This being my second day on the East Coast, I got to thinking about why people relocate. That nebulous pursuit of happiness coaxes us into doing all sorts of things, both smart and stupid.
And I recalled a below-average night back in San Francisco two years ago. That night I got to engage in one of my favorite bad habits. It’s not smoking. Or misquoting The Big Lebowski. It’s talking to strangers. Not just yapping about the weather, mind you, but getting to the core of a person’s humanity. Listening with sympathy. Seeing the face of a stranger light up with a certain remembered hope, with a rekindled memory of a loved one, is perhaps the biggest reason I got into journalism. It’s what gives me a glimpse of connectedness and hope, too, especially when I need it most.
Anyway, that glum Saturday night two years ago, I was particularly preoccupied by the definition of happiness. Did it exist? Or was it just a marketing ploy designed to make us buy self-help books and tight-fitting jeans?

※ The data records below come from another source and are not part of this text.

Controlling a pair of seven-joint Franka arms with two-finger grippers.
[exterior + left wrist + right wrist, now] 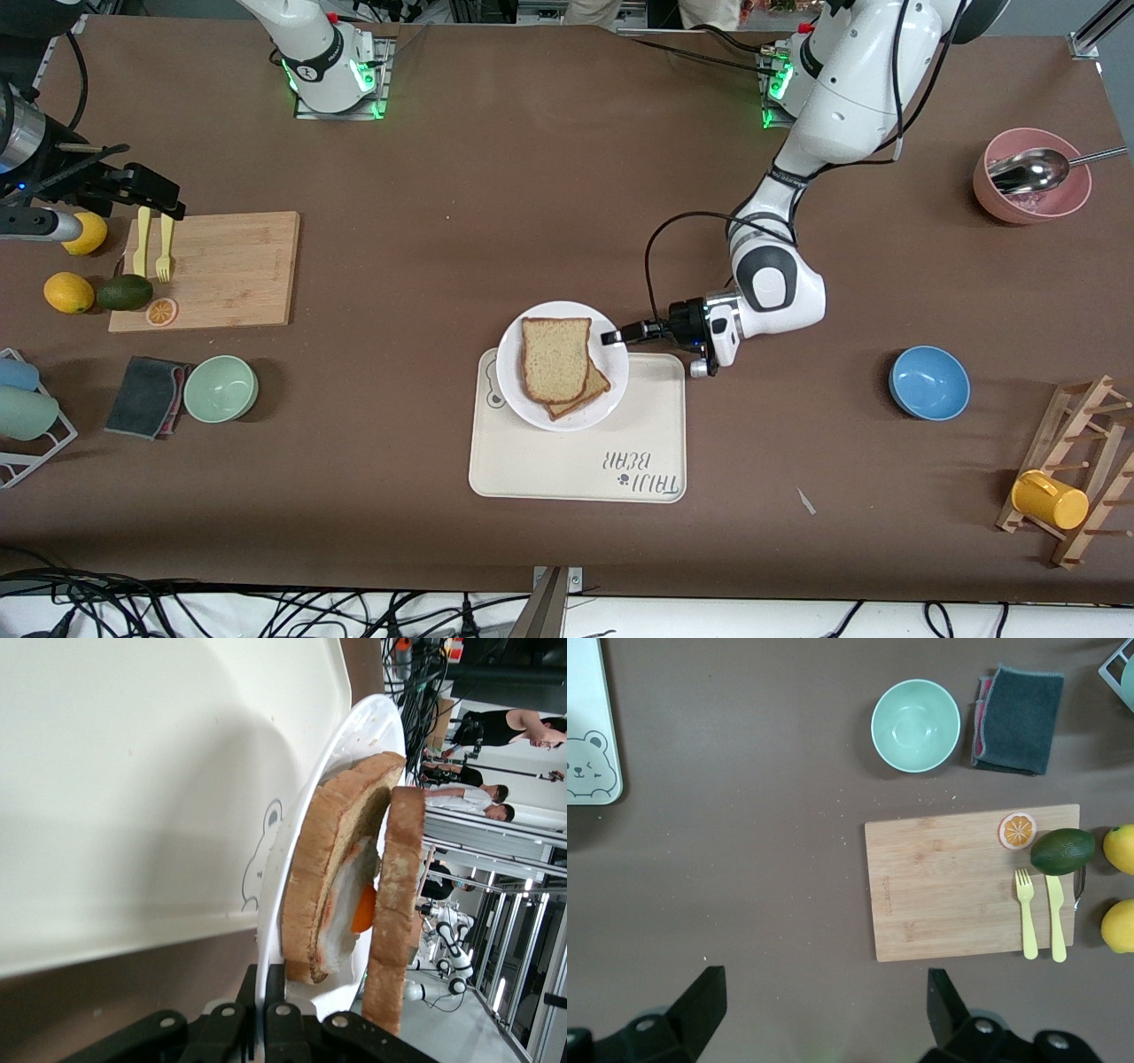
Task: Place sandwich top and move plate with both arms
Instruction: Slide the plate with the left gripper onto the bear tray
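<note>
In the front view you see the plate (613, 379) just below the frame's centre, resting on the upper corner of the cream tray (532, 465) and hanging over its top edge. The sandwich top (555, 357) lies on the stack with its long axis running up and down the frame, tilted slightly, and its rounded end toward the bottom. It covers most of the lower slice (595, 388), which peeks out at the lower right, turned at an angle. The left gripper (617, 337) reaches in from the right and meets the plate's rim; you cannot judge its finger gap from here. The right gripper (146, 197) sits at the frame's left edge, over the end of the cutting board (230, 268) with the fork (164, 249); most of its arm is cut off.

In the left wrist view the plate (303, 806) appears edge-on, its rim running into the black fingers (276, 1020) at the bottom centre, which close narrowly on it. The sandwich top (399, 904) stands apart from the lower slice (323, 886) with the fried egg (354, 908) between (only the yolk's orange edge shows).

In the right wrist view the right gripper (826, 1001) has its fingers spread wide, holding nothing, over bare table beside the cutting board (948, 890). The green bowl (915, 725) sits at upper centre, and a bear-printed tray corner (592, 753) shows at upper left.
</note>
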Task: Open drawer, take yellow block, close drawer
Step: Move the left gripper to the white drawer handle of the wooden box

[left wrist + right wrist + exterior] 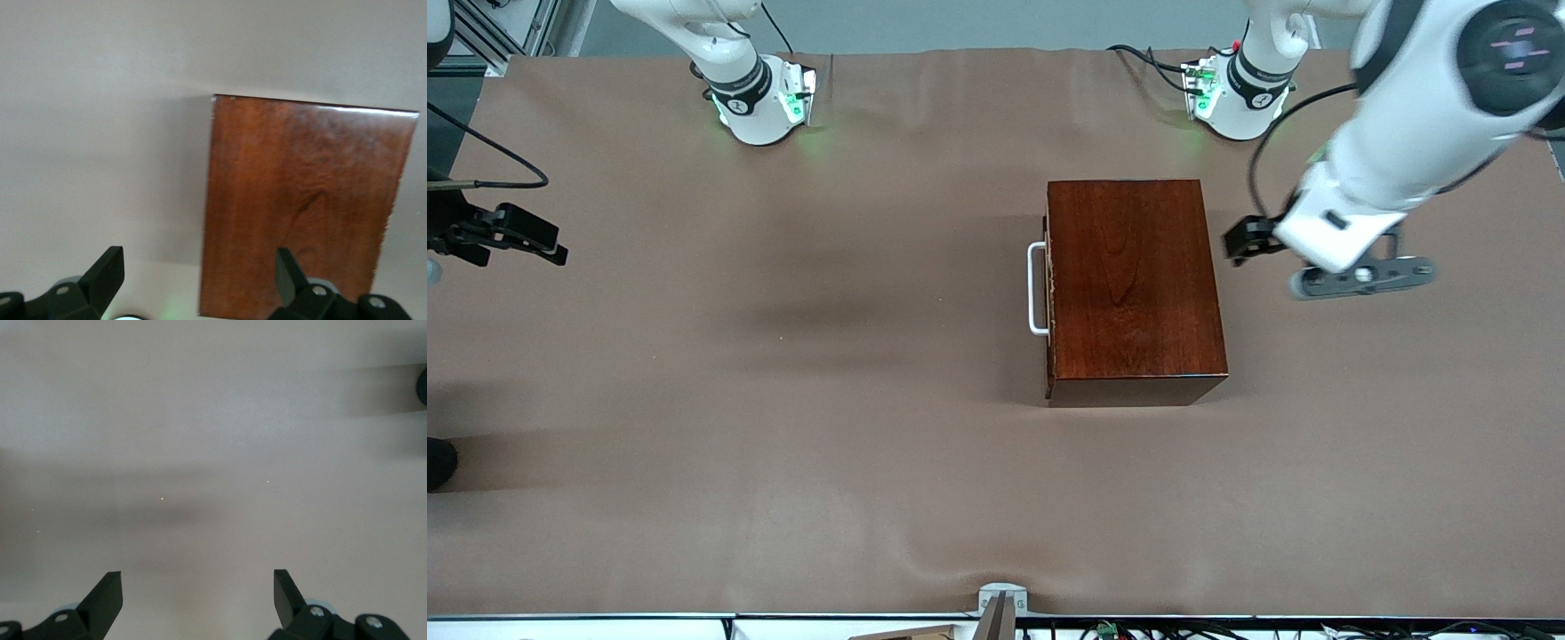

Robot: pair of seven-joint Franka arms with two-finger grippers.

The first stranger I accosted with my question was a middle-aged club bouncer downtown. “Well,” he drawled, “happiness is when my wife takes the kids out of the house and I get to watch TV all by myself. What makes me truly happy is when I can watch TV and she go to her room and watch her Lifetime from over there.”
Inside the club, I witnessed two friends getting into altercations with their loved ones. Neither the repetitive music promising that “tonight’s gonna be a good night…like oh my God” nor the modestly-priced drinks assuaged my growing worry.
Oh my way home, I asked (more like implored) a tattooed cab driver whether he thought he had a pretty solid grasp of happiness.
“I’ll tell you what happiness is,” he said with a sound of finality in his voice. “It’s Krav Maga. I go five times and week and I feel damn good after. We live in an era of the internet. If you don’t get what you want in a few seconds, you’re just not gonna bother.” He sighed as we turned onto Market Street, with shady characters stumbling under the streetlights and into darkness.
“My grandparents have been married sixty years. But I just went to my friends’ wedding three years ago. Now they’re getting divorced. I’d like to hope true love exists,” he added as he dropped me off. “I just don’t see any around me.”
I suppose there are times when the happiest thing to do is acknowledge that the night won’t get any better, to hit the lights, and wait for something better tomorrow.